Ничто так не порождает очарование, как двойная удаленность в пространстве и во времени: воображение стеснено, если оно действует слишком близко к нам. Аравия обладала и тем, и другим, и это действовало в первую очередь на самого Лоуренса. Кажется, что ограничения, довлеющие над уделом человеческим, ослабевают, когда меняется декорация; миры, одновременно далекие и ушедшие в прошлое, двор Тимура или Семирамиды, позволяют нам локализовать там наши мечты. Дети мечтают о стране Кукании, где воплощают свои дневные желания, а взрослые — о таинственных странах, где воплощают свои ночные надежды. Ничто так не укрывало взятие Акабы дымкой поэзии, как упоминание о «взятии морского порта царя Соломона». Говорить о Петре, цитируя Бертона — «город цвета роз, древний, почти как время», и о происходящих битвах — как о «битвах бедуинов в городе теней» — это создавало вокруг того, для кого имя каждого из этих городов означало один из подвигов, на редкость благоприятный для мифа ореол. И само предположение о том, что факты можно возвысить до легенды, порождало декорацию, равную течению веков, обыденного, но неумолимого присутствия смерти, противопоставленную механической стали современной войны — когда между арыками и пальмами, затерянными в призрачных туманах Азрака, скользил геометрически правильный кортеж бронемашин. Такие фразы, как: «пулеметы Лоуренса были выстроены батареей в храме Исиды»[606]
— вызывали не только воспоминания, но и восхищение этими рапортами, в которых мы привыкли видеть реальность, навязанную живому и неживому, восхищение, которое, быть может, обогащает всякое искусство, и, без сомнения, самую тонкую поэзию, так же, как и самую лучезарную легенду.В истории публика любит не только декорации прошлого, но также знакомство с властью, которое она дает. И все же об игре, часто такой ограниченной, с главой государства, она мечтает как о высшей свободе. То, что зачаровывает ее во власти — ее умаление; не потому, что она обязательно подразумевает несправедливость, но потому, что люди слишком убедительно чувствуют собственное рабство, чтобы не мечтать об освобождении других людей. Но все же человеку в здравом рассудке трудно видеть в истории последовательность королевских капризов; и, если его желание свободы отказывается легко воплощаться во властителях, есть чувство, где зависть и братство смешиваются — желание увидеть, что и властители подчинены некоему рабству. Романтизм, фельетон, кино, очень хорошо чувствующие тот призыв, который мечты широких масс адресуют истории, но также и всю противоречивость ответа, который дает им история, поняли, что персонаж, кристаллизующий эти рассеянные мечты — это Серый кардинал, герой, который вдохновляет, иногда исполняет, и под влиянием которого действует король. Всемирный успех «Трех мушкетеров» показывает, как много людей любит убегать на несколько дней в тот мир, где политика Франции и Англии зависит не от судеб наций и не от мысли Ришелье, а от приключений д’Артаньяна[607]
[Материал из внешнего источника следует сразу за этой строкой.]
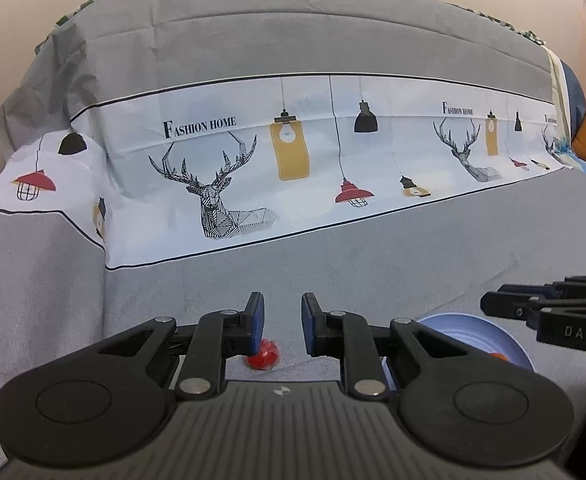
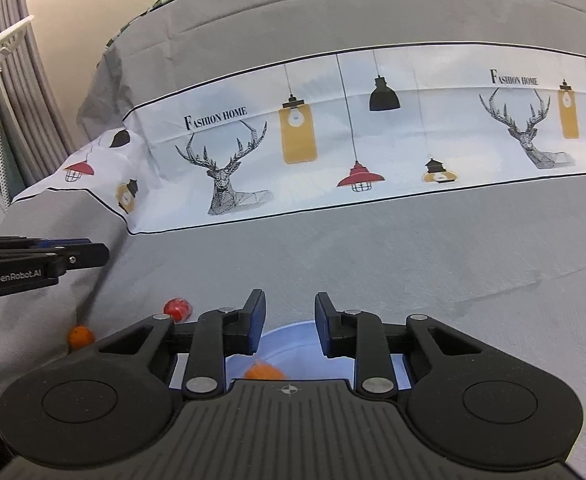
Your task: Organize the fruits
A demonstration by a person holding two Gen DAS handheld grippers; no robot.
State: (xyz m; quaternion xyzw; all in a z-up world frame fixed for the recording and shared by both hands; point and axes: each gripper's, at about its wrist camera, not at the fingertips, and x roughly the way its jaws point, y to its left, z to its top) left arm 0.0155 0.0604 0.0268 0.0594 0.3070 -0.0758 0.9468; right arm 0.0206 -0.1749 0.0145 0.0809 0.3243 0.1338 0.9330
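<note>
A small red fruit (image 1: 264, 355) lies on the grey cloth, just below and behind my left gripper (image 1: 282, 304), whose blue pads stand a little apart with nothing between them. In the right wrist view the same red fruit (image 2: 178, 309) and a small orange fruit (image 2: 80, 337) rest on the cloth, left of a light blue bowl (image 2: 293, 340). My right gripper (image 2: 290, 304) hovers over that bowl, open and empty. An orange fruit (image 2: 264, 372) sits inside the bowl, partly hidden by the gripper body. The left gripper (image 2: 101, 254) pokes in from the left edge.
The grey cloth covers a sofa, and its printed white band (image 1: 293, 160) with deer and lamps runs across the backrest. The bowl (image 1: 473, 332) sits to the right of my left gripper, with the right gripper (image 1: 489, 304) above it. A curtain (image 2: 9, 80) hangs at far left.
</note>
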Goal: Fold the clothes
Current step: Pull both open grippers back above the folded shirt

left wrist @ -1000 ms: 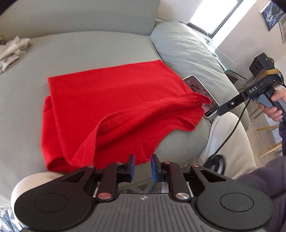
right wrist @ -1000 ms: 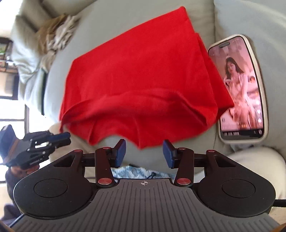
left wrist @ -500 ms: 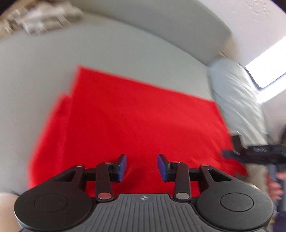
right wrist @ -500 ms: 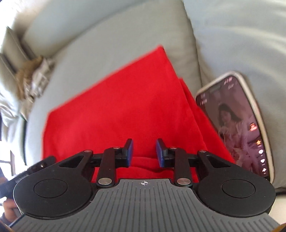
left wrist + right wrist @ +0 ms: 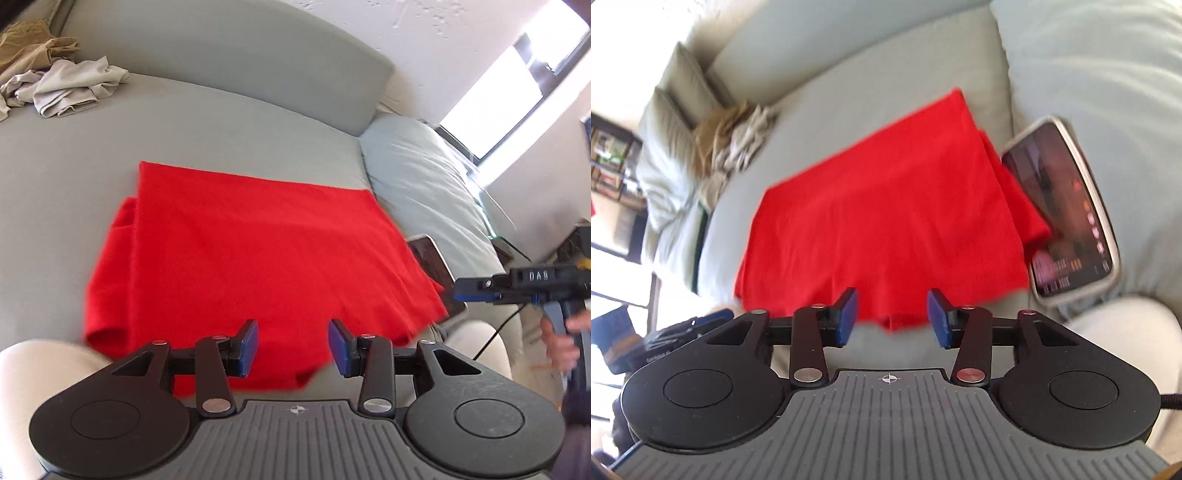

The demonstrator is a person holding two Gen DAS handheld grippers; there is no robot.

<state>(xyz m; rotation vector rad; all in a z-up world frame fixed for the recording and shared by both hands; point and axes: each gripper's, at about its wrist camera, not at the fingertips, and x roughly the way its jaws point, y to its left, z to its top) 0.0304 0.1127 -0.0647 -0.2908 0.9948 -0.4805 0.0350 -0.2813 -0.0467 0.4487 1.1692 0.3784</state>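
Observation:
A red garment (image 5: 258,258) lies folded flat on the grey sofa seat (image 5: 110,147), its near edge hanging over the seat's front. It also shows in the right wrist view (image 5: 886,221). My left gripper (image 5: 293,347) is open and empty, just above the garment's near edge. My right gripper (image 5: 892,317) is open and empty, over the near edge toward the right corner. It also shows in the left wrist view (image 5: 465,290), at the right beside the garment.
A phone (image 5: 1067,206) with a lit screen lies against the garment's right side, by the sofa's right armrest cushion (image 5: 424,177). A pile of beige and tan clothes (image 5: 55,85) sits at the far left of the seat. A window (image 5: 498,103) is at the right.
Both grippers have opened wider and drawn back from over the garment toward its near edge. The raised front fold seen one second ago now lies flat.

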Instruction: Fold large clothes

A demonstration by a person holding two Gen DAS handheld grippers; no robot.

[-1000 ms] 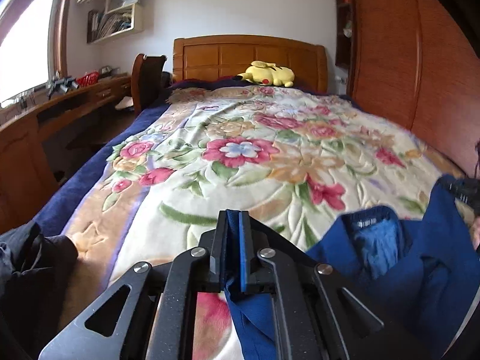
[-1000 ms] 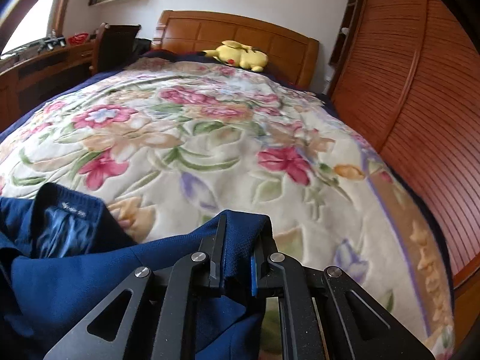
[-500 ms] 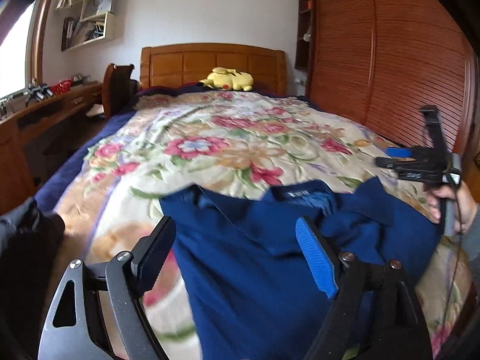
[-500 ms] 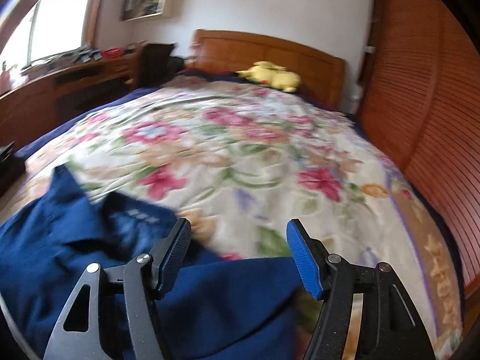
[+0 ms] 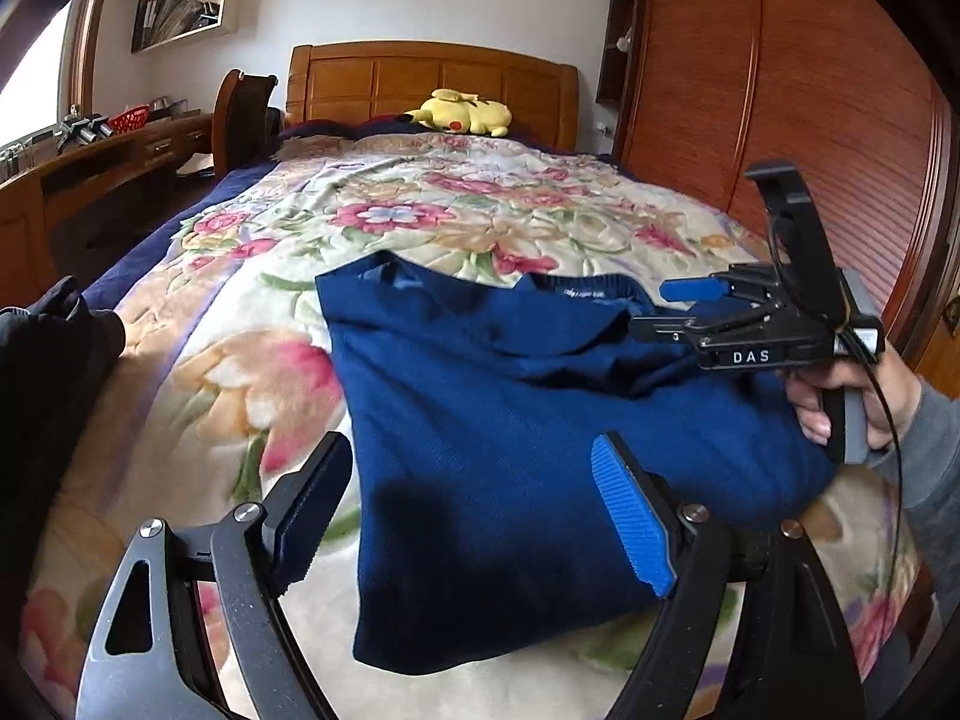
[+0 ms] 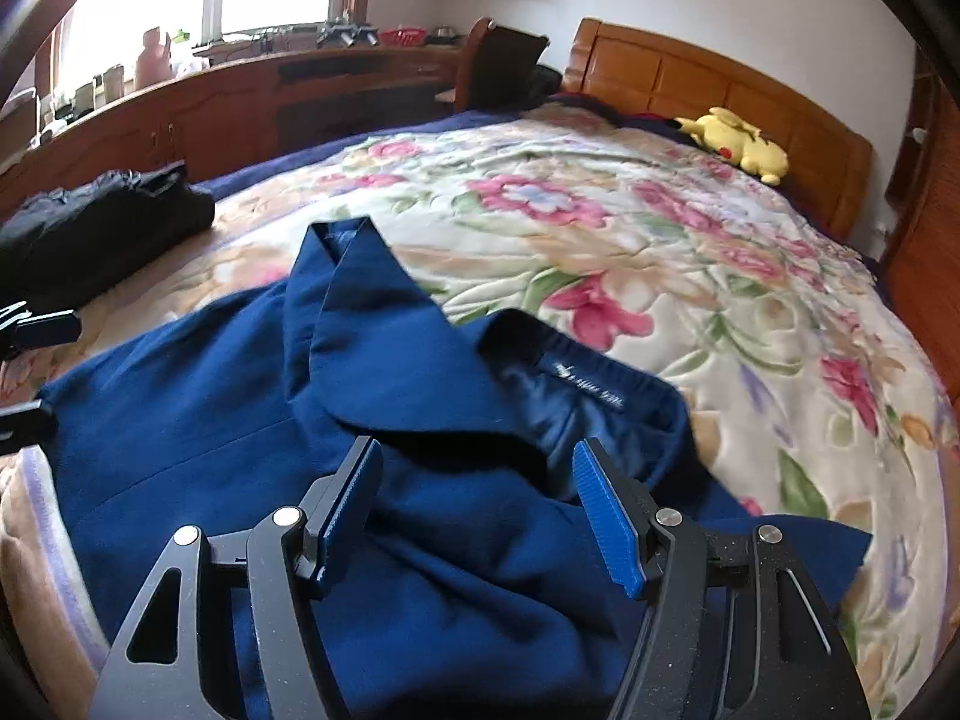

.Этот серый кардинал, который еще более обаятелен, если добавит к своей таинственности молодость и энергичность, был воплощен в Лоуренсе. Триумф Лоуэлла Томаса был обязан собой его способности развертывать цепь приключений; но также и тому, что, как он доказал, кампания в Аравии, освещенная под особым углом, могла вызывать на свет одну из самых древних грез человечества.
Самое большое преимущество репортера, изображающего своих персонажей — представлять свой рассказ как правду: история Лоуренса была более захватывающей, чем любой современный ей вымысел, потому что она «происходила на самом деле»; и публика хотела знать, как она могла произойти. Она всегда любит романтику, но предпочитает, чтобы ее писала судьба, а не фантазии авторов. Эти приключения разворачивались на Востоке, там, где возможно все, и где власть европейца иногда достаточно велика, чтобы его судьба приобретала форму романа: если индийские авантюристы не становились английскими принцами, то ведь западные авантюристы становились принцами Великой Индии. И все же слушатели не так верили бы тем эпизодам, о которых им рассказывал Лоуэлл Томас, если бы не знали, что за Лоуренсом стояла самая романтическая и, как предполагалось, одна из самых мощных организаций в войне: Интеллидженс Сервис.
С давних времен тайна, которая окружает этот знаменитый род войск, ждала своих символов. Это она делала правдоподобным вступление Лоуренса в область романтики. Верить в то, что история делается не теми, кто ее делает — в этом есть что-то утешительное, но инфантильное; ничего инфантильного нет в том, чтобы верить в тайные действия тех, чья обязанность — действовать втайне.